Abbiamo sconfitto il “phubbing”
Ma chi o cos’è questa entità maligna che temevo (e temo) e che tutti noi dobbiamo affrontare? Sto parlando del phubbing: l’arte di ignorare e trascurare il proprio interlocutore (in un qualsiasi contesto sociale), concentrando la propria attenzione sullo smartphone e la propria vita digitale. Il termine phubbing nasce dalla fusione di “phone” (telefono cellulare) e “snubbing” (snobbare).
Questo modo di fare, in ogni situazione della nostra vita, ha conseguenze disastrose nella comunicazione e nella relazione tra le persone. Immagina per un attimo. Sei a cena con amici e mentre parli di un argomento che ti
sta a cuore noti il tuo vicino chattare su Whatsapp. Come ti sentiresti? È frustrante, poco educato e rispettoso, ma è l’amara e cruda realtà dei giorni nostri!

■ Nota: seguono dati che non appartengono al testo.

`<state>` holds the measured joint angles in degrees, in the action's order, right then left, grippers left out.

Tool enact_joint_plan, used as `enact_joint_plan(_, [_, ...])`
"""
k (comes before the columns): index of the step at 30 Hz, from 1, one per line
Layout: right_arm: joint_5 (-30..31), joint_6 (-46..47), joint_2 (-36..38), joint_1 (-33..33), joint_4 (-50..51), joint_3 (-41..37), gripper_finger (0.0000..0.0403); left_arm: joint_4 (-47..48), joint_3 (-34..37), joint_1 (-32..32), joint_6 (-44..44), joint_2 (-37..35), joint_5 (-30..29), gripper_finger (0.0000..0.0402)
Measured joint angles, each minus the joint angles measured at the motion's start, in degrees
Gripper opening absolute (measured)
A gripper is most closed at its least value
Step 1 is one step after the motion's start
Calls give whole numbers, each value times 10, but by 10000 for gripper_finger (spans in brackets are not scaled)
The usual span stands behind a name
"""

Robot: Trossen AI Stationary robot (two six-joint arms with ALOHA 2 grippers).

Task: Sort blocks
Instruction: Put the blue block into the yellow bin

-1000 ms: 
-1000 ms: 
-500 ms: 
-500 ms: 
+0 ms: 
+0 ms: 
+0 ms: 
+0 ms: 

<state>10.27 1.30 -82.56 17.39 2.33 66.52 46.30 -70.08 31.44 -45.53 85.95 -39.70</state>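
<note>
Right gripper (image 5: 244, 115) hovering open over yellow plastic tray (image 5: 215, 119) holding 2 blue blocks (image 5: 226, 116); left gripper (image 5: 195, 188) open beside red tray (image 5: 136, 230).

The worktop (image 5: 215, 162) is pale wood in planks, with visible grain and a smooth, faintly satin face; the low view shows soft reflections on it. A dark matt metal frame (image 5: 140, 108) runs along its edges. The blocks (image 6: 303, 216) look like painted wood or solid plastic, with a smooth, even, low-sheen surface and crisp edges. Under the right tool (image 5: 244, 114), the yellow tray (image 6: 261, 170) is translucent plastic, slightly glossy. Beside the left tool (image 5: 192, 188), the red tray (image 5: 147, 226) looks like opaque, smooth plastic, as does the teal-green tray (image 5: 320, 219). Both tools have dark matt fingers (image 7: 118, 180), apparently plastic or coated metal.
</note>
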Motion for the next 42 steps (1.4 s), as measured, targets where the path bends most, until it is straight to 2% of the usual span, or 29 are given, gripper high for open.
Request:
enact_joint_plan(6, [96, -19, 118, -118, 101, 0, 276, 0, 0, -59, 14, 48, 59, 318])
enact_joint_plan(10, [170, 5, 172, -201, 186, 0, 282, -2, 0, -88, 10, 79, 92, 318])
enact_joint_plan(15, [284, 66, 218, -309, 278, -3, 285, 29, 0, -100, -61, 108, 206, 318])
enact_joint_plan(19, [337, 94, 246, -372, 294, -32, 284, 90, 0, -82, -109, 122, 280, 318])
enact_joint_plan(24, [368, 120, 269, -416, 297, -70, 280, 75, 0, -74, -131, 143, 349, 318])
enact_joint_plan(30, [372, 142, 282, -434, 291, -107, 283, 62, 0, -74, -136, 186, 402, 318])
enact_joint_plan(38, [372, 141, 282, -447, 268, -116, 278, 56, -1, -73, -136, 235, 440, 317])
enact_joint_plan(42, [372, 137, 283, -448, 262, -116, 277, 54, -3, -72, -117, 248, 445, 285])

A supporto di questa circostanza c’è la ricerca effettuata da alcuni psicologi dell’Università del Kent. Sono stati intervistati 153 studenti universitari, dovevano osservare un dialogo di tre minuti tra due persone e identificarsi con uno dei due soggetti. E ogni studente, durante il test, avrebbe vissuto una di queste tre condizioni:
– Dialogo con nessun phubbing
– Dialogo con phubbing leggero
– Dialogo con phubbing massiccio.
Quali sono stati i risultati?
Tutti i ragazzi che si sono trovati di fronte a un phubbing leggero o massiccio erano frustrati e innervositi dal tipo di relazione che si era creata. Ma a Cagliari è stato diverso.
Ho i brividi se ripenso a quella straordinaria esperienza di conoscenza e di condivisione, mi sono concentrato sull’immagine della sala piena e i sorrisi di ragazzi e ragazze. Mi hanno entusiasmato i loro applausi, il loro sguardo, la loro leggerezza, la loro apparente sicurezza. Mi sono sentito uno di loro anche quando sembravano dirmi:
“Giustiniano vediamo perché il tuo punto di vista non è così lontano dal nostro, ma forse un pizzico più consapevole…”
I giovani uomini e le giovani donne comunicano lasciandosi trasportare dalle loro emozioni perché stanno cambiando.
Non sono più bambini e le loro identità iniziano a formarsi in base alle esperienze di vita quotidiane che vivono.
Per loro questo periodo è come la “Rivoluzione del ’68” perché vogliono l’indipendenza, odiano le regole e ogni forma di controllo (da parte di noi adulti). Cercano ispiratori non “genitori amici”, vogliono fiducia, vogliono essere ascoltati senza essere costantemente giudicati
E i grandi cosa devono fare?
Devono fare i grandi! I ragazzi e le ragazze (come quelli di Cagliari) devono essere sostenuti, ispirati, ascoltati, non solo giudicati. Solo in questo modo – trattandoli come pari – si fideranno di noi, ci affideranno un po’ alla volta il loro rispetto, si apriranno a noi e rispetteranno gli accordi presi. Devo ringraziare i ragazzi e le ragazze di tutta Italia perché se abbiamo veramente il coraggio e la pazienza di ascoltarli, possiamo imparare tanto dai loro gesti, dai loro apparenti silenzi e solo cosi potremmo essere per loro il “capitano mio capitano”.